Pull every line containing "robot" from the data.

------ RECORDS FOR THE TASK ------

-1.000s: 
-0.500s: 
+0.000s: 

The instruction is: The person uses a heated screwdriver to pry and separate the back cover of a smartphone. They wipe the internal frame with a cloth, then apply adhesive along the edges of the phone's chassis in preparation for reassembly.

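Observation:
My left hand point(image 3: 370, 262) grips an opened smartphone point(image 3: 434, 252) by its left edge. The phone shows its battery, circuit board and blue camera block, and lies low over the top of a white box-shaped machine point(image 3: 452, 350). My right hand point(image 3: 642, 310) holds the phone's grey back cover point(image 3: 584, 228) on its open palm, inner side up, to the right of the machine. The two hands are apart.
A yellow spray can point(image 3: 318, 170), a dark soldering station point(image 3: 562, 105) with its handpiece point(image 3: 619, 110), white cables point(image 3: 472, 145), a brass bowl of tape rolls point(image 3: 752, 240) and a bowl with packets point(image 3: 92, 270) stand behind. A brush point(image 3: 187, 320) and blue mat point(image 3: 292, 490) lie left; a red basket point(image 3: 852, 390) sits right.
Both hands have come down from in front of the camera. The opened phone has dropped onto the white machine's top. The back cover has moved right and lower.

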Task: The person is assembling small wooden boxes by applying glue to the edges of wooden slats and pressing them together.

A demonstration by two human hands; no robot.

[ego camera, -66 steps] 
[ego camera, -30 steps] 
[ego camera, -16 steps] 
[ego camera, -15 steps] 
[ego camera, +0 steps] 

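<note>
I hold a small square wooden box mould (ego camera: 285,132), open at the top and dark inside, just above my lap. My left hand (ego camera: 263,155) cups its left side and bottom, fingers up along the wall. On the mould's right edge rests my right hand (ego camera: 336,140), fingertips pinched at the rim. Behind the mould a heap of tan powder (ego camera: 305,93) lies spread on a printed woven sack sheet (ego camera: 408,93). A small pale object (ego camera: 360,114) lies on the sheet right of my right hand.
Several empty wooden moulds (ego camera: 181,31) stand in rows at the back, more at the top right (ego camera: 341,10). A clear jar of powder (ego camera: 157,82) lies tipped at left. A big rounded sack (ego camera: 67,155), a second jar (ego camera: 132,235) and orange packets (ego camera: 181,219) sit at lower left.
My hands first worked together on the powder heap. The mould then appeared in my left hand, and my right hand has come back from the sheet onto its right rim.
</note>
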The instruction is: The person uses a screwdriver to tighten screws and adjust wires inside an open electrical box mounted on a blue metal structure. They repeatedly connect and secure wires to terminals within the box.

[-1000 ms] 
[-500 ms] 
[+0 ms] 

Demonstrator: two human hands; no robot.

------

__WRITTEN ANSWER__
A demonstration by two human hands; no robot.
Demonstrator: two human hands; no robot.

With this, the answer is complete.